Alamo Scout veteran gives oral history, papers to CARL
November 18, 2010
- Before there were Special Forces, there were 6th Army Special Reconnaissance units known as the Alamo Scouts.
FORT LEAVENWORTH, Kan. (Nov. 18, 2010) - Before there were Special Forces, there were 6th Army Special Reconnaissance units known as the Alamo Scouts.
Retired Maj. Gen. Robert L. Shirkey, former Alamo Scout team leader, presented an oral history of those units to the Combined Arms Research Library Nov. 10. The donation includes an audio recording of Shirkey's stories, mostly about the Alamo Scouts, and some of his written works, including "Reminiscences: Advice for Army Officers Delivered at Ft. Benning 27 April 1984," and "Soldiering and Teaching." The oral history has also been donated to the National World War II Museum in New Orleans.
Brig. Gen. Sean MacFarland, deputy commandant of the Command and General Staff College, accepted the donation.

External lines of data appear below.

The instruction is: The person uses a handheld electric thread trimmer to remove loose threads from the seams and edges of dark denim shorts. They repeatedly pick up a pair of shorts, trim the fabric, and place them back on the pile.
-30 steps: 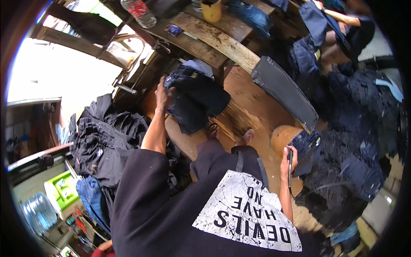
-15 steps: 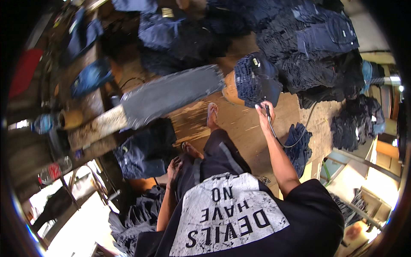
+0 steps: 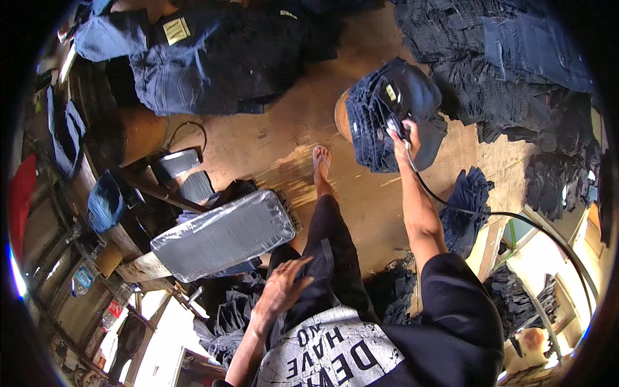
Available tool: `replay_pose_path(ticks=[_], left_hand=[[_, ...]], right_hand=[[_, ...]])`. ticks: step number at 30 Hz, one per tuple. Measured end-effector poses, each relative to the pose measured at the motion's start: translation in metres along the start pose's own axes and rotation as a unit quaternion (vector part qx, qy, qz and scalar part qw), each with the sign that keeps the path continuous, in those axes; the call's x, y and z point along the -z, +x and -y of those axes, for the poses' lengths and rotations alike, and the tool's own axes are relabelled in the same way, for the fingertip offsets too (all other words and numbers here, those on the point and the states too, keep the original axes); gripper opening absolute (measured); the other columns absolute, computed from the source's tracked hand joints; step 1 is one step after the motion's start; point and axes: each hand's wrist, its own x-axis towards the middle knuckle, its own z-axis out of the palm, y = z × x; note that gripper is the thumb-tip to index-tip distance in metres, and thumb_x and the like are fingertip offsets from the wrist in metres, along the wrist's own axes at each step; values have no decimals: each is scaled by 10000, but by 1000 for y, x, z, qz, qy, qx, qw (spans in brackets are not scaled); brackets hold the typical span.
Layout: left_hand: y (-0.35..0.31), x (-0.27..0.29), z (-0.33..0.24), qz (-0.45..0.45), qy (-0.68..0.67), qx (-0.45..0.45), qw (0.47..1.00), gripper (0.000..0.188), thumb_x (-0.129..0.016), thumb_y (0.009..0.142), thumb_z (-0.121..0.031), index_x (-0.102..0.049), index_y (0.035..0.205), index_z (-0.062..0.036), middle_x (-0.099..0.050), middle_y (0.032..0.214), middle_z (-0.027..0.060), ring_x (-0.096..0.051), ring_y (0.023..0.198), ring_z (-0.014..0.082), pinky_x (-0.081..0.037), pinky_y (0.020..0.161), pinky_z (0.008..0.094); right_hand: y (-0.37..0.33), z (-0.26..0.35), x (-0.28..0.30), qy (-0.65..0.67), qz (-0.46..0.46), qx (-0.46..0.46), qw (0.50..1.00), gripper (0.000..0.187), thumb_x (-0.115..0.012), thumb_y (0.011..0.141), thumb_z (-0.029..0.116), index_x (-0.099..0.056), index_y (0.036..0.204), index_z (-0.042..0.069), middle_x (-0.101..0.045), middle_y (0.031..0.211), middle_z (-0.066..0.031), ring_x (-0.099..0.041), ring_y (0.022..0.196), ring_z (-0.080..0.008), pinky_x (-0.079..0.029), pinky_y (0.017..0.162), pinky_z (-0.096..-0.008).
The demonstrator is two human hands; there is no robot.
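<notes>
My right hand (image 3: 405, 138) is closed around a small handheld tool with a metallic tip (image 3: 393, 125), its exact kind unclear. A black hose or cord (image 3: 445, 202) trails from it toward the lower right. The tip is at the folded dark denim garments (image 3: 380, 97), a stack bearing a pale label. Under this stack shows the edge of a round wooden stool (image 3: 343, 119). My left hand (image 3: 284, 284) is empty over my thigh, fingers apart. Beside it lies a padded board wrapped in dark shiny plastic (image 3: 222, 235).
Large heaps of dark denim lie at the far left (image 3: 193, 71) and far right (image 3: 464, 77). A smaller bundle (image 3: 465, 206) sits on the wooden floor (image 3: 271, 155) right of my arm. A bench beam (image 3: 138, 267) carries the board. My foot (image 3: 321, 160) stands ahead.
The whole view has shifted. My right hand with the tool has come over the denim stack from its near edge. My left hand has risen, fingers spreading. The padded board appears farther left and nearer.
</notes>
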Motion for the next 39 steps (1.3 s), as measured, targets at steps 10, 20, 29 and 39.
replay_pose_path(ticks=[10, 20, 29, 39], left_hand=[[230, 86, -103, -169, -35, -214, 961, 1108, -963, 824, -327, -312, 1682, -64, -469, 1607, 298, -488, 1492, 470, -428, 1250, 490], [175, 182, -6, -74, 94, -283, 952, 376, -654, 752, 126, -717, 1084, -39, -743, 944, 131, -716, 921, 245, -549, 834, 379], [-61, 262, 221, -365, 30, -296, 882, 670, -510, 755, 165, -654, 1390, 6, -682, 1388, 197, -627, 1337, 341, -463, 1167, 432], [-126, 117, 219, -572, 127, -51, 809, 768, -884, 884, -280, -515, 1506, -22, -595, 1365, 302, -579, 1304, 484, -480, 1049, 572]], right_hand=[[-81, 223, 48, -44, 63, 92, 993, 571, -978, 815, 166, -637, 1260, 56, -695, 1160, -157, -699, 1056, -330, -568, 935, -430], [-241, 384, -13, 13, -19, 133, 991, 378, -751, 878, -73, -655, 1211, 77, -675, 1073, -157, -704, 928, -369, -574, 809, -443], [-384, 499, -118, 233, 413, 185, 861, 413, -819, 953, 153, -598, 1299, 113, -628, 1168, -151, -698, 976, -343, -576, 832, -476], [-302, 438, -126, -7, 324, 301, 897, 505, -863, 891, 262, -623, 1313, 125, -698, 1341, -166, -648, 1314, -413, -454, 1228, -497]])
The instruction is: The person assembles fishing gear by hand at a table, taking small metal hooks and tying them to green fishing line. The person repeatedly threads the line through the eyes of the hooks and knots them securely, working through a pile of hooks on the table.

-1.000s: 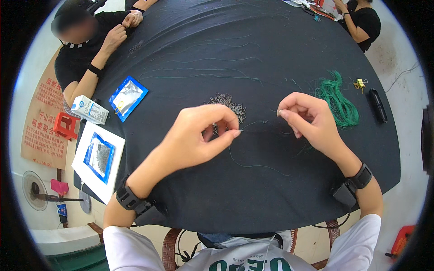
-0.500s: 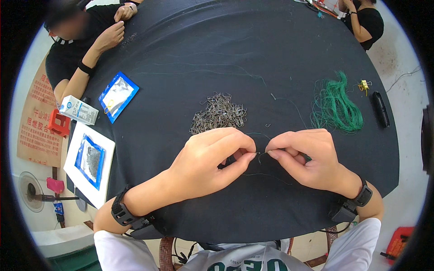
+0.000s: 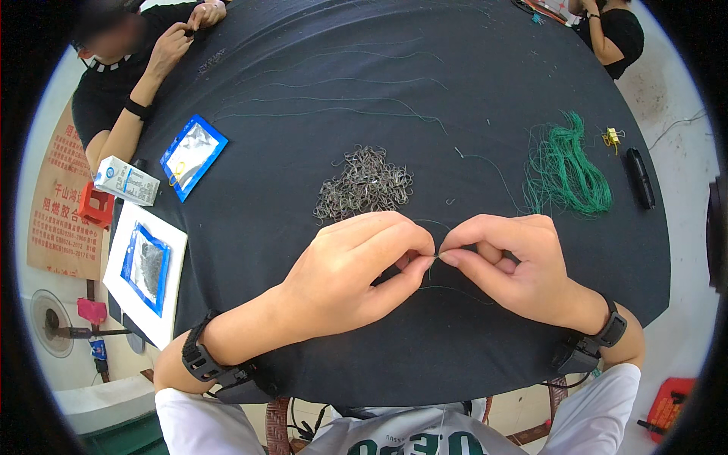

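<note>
My left hand (image 3: 353, 273) and my right hand (image 3: 516, 262) meet fingertip to fingertip over the near middle of the black-covered table. Both are closed in pinches on thin green fishing line (image 3: 431, 271), whose loose end curls out below the fingertips. Whether a hook is hidden in the left pinch I cannot make out. Just beyond my left hand lies a heap of metal fish hooks (image 3: 366, 186). One single hook (image 3: 450, 202) rests apart, to the right of the heap. A hank of green line (image 3: 569, 171) is spread beyond my right hand.
Several strands of line (image 3: 334, 111) trail across the far tablecloth. At left are a blue-edged packet (image 3: 193, 158), a carton (image 3: 127, 180), and a white board (image 3: 163, 318) bearing another packet (image 3: 146, 269). A black pen (image 3: 641, 178) and yellow clip (image 3: 612, 137) lie right. Two other people sit across.
My hands have come closer, so the fingertips now meet where a small gap showed before. The person at far left has shifted their hands slightly.
</note>
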Tool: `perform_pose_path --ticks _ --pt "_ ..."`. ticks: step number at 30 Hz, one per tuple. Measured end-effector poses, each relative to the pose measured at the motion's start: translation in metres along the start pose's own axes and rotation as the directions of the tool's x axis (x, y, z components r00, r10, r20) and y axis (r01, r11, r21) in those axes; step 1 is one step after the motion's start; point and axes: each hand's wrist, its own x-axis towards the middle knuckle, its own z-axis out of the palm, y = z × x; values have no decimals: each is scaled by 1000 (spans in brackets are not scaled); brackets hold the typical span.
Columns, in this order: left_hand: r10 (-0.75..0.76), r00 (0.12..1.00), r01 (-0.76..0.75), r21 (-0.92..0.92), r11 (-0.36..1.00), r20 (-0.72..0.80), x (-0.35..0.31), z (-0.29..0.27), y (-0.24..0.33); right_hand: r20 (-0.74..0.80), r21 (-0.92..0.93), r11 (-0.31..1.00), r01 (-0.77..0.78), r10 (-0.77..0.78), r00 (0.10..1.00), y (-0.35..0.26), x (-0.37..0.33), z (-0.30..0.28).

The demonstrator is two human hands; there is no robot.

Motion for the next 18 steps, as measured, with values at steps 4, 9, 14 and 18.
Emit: perform_pose_path --ticks 4,9,14,18 --pt "9 1000 -9 -18 1000 8 2 0 2 23 57 997 -44 43 999 -2 -1 0" --pt "5 1000 -5 -44 999 -2 1 1 3 24 79 996 -37 35 999 -2 -1 1" --pt "22 1000 -22 -15 1000 0 1 0 2 23 56 998 -8 7 1000 -2 -1 0" --pt "18 1000 -18 -9 1000 0 1 -1 2 30 78 996 -30 28 999 -2 -1 0"
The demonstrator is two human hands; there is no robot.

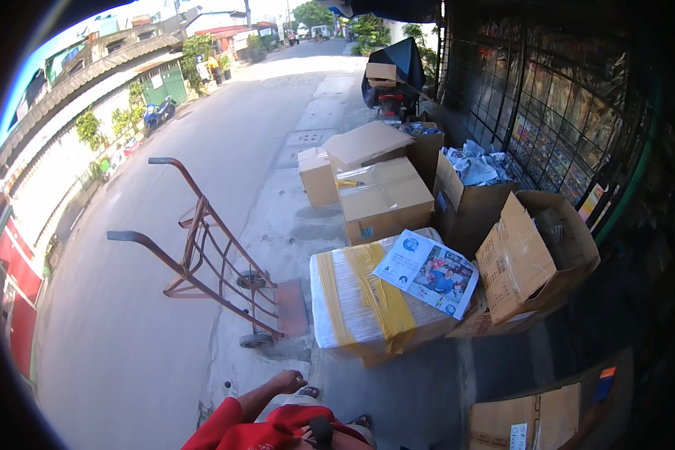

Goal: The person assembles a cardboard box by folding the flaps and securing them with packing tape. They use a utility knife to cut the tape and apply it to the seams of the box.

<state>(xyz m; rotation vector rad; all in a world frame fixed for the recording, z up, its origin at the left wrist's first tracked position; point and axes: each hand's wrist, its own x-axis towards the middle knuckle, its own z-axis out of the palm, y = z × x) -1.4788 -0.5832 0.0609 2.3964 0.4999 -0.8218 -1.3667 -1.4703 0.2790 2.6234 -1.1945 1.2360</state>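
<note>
My left hand [286, 381] is in front of my body with its fingers curled in, and nothing shows in it. Beyond it stands a rust-red hand truck [225, 262], its two handles tilted toward the road. A white-wrapped parcel with yellow tape [330, 300] sits to the right of the hand truck, and a printed newspaper sheet [427, 271] lies on top of it. At the lower right, a dim brownish shape that may be my right hand [595, 414] is in deep shadow beside a small blue and orange object [605, 384]. Its fingers cannot be made out.
A flat cardboard piece [502, 424] lies at the lower right. Taped boxes [386, 191], a box of crumpled paper [476, 163] and an open carton [514, 255] line the shopfront grille [532, 97]. A covered motorcycle [390, 101] stands beyond; the road [150, 315] runs along the left.
</note>
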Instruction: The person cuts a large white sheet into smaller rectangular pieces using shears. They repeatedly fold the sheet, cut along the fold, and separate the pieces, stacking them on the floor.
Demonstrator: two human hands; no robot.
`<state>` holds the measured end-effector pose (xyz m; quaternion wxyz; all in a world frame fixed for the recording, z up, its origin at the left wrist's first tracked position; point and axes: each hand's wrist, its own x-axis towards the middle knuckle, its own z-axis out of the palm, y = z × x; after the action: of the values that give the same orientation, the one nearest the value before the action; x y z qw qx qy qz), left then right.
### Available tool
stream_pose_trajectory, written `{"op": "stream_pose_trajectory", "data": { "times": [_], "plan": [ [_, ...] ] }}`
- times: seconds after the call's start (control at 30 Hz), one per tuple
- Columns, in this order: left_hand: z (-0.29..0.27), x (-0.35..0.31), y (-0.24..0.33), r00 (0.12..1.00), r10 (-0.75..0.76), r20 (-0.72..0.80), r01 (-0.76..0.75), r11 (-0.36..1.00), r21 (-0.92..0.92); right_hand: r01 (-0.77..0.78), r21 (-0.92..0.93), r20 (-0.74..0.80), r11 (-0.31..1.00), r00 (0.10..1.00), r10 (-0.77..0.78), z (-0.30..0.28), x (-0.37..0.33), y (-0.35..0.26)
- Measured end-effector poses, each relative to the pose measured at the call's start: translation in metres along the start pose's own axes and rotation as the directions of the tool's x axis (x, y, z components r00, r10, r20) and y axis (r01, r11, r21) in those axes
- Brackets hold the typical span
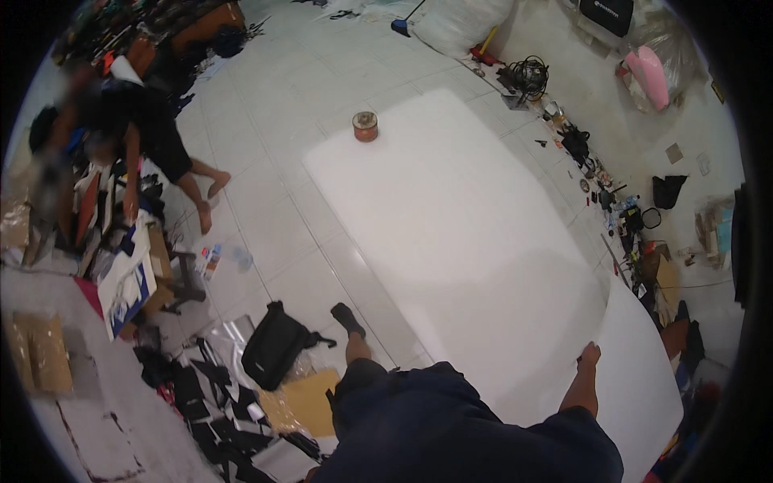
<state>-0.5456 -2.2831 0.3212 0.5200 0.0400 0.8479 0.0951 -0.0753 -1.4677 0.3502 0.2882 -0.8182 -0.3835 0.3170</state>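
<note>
A large white sheet (451,209) lies spread over the tiled floor in front of me, and its near right part (644,354) curls upward. At the edge of that curl my right hand (590,354) is closed, gripping the sheet. My left hand is out of sight, hidden below or behind my dark shirt. On the sheet's far left corner stands a round, reddish-brown tin (365,129). My foot in a dark sock (348,319) is on the floor left of the sheet.
Another person (137,129) bends over piled boards and scraps at the left. A black bag (278,346) lies near my left leg, beside dark offcuts (217,402) and brown card (310,402). Tools and a coiled cable (529,78) line the right wall.
</note>
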Motion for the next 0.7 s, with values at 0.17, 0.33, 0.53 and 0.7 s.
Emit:
{"op": "stream_pose_trajectory", "data": {
  "times": [0.17,0.33,0.53,0.7],
  "plan": [
    [-0.263,0.118,0.045,0.981,0.094,-0.168,-0.053,0.971,0.232,-0.081,0.027,0.001,0.996,0.997,0.081,0.151,-0.059,-0.089],
    [-0.572,0.289,0.216,0.753,0.178,-0.633,-0.359,0.918,-0.168,0.053,-0.1,-0.04,0.994,0.998,-0.058,0.25,-0.052,-0.21],
    [-0.793,0.393,0.456,0.7,0.396,-0.595,-0.617,0.754,-0.225,0.075,-0.268,-0.243,0.96,0.959,-0.143,0.365,-0.092,-0.329],
    [-0.848,0.493,0.437,0.151,0.988,-0.041,-0.448,0.105,0.888,0.027,-0.414,-0.237,0.91,0.962,-0.136,0.484,-0.129,-0.402]
  ]
}}
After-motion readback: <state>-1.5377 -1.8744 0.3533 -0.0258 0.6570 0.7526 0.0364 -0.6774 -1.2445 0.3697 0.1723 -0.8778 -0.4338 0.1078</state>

MacFarland said America's connection to the history told in Shirkey's stories is tenuous.
"People forget, before we were counterinsurgents, we had a history of insurgency or leading insurgents," he said.
MacFarland noted the Alamo Scout patch on Shirkey's uniform, saying that this is one of the only times modern Americans will ever see one in use.
According to the Alamo Scouts Association website, Alamo Scouts conducted more than 100 missions during World War II without a single man killed or captured, but because of the top secret nature of these missions, some are still unknown. In one famous mission, Alamo Scouts cooperated with Army Rangers to liberate Allied and civilian prisoners of war at Cabanatuan in the Philippines.
Shirkey credits the scouts for obtaining intelligence that allowed the U.S. and Allies to avoid the Japanese while conducting missions in the Pacific.
"To talk about the Alamo Scouts is an honor which I can't believe I was a part of," Shirkey said.
The Alamo Scouts operated in small five- or six-man teams, working many miles behind enemy lines to obtain information. Shirkey told stories about their bravery, their endurance and their brotherhood.
"We as a group had a fellowship that was second to none," he said. "I know it sounds incredible, but you don't go through something like that and not develop a bond."
Shirkey said he considered himself lucky to be a part of the scouts and to survive to tell their stories.
Roy Williams, representing the Col. Arthur "Bull" Simons Memorial Chapter No. 29 of the Special Forces Association, read the names of the men who were on then-Lieutenant Shirkey's team: Sgt. Richard G. Andrews, Staff Sgt. Donald D. Grimes, Pfc. Clyde S. Townsend, Staff Sgt. Clinton R. Tucker and Sgt. Michel S. Zwer.
"I've heard him say many times that he wants people to know what those men did," Williams said.
Williams said in one of their campaigns, the team was operating 65 miles behind Japanese lines in the Philippines. They were about to turn back when they captured a Japanese officer out foraging for food.
Williams said Shirkey often uses the word "trot" when he tells this story, how they would trot and stop and listen intently, watch the movement of the birds, look for animals that seemed to be alarmed. In 36 hours, the team traveled 65 miles, delivering the prisoner to American intelligence.
Shirkey later discovered the information provided by the prisoner eventually led to the location of a major target.
"I will say this, the Japanese soldier is one of the finest warriors in the world," Shirkey said. "I never saw one of them beg for their lives."
Chris King, CGSC dean of academics, said Shirkey's stories are useful for today's field grade officers. In class, students often discuss the difficulties of modern warfare and uncertainty of missions, he said. The Alamo Scouts represent that success can be accomplished, he said.
"There are amazing stories that shouldn't be lost," he said. "They're in the Army, we should be a keeper of those stories. There are heroes everywhere, you don't get to meet them everyday, but today we did."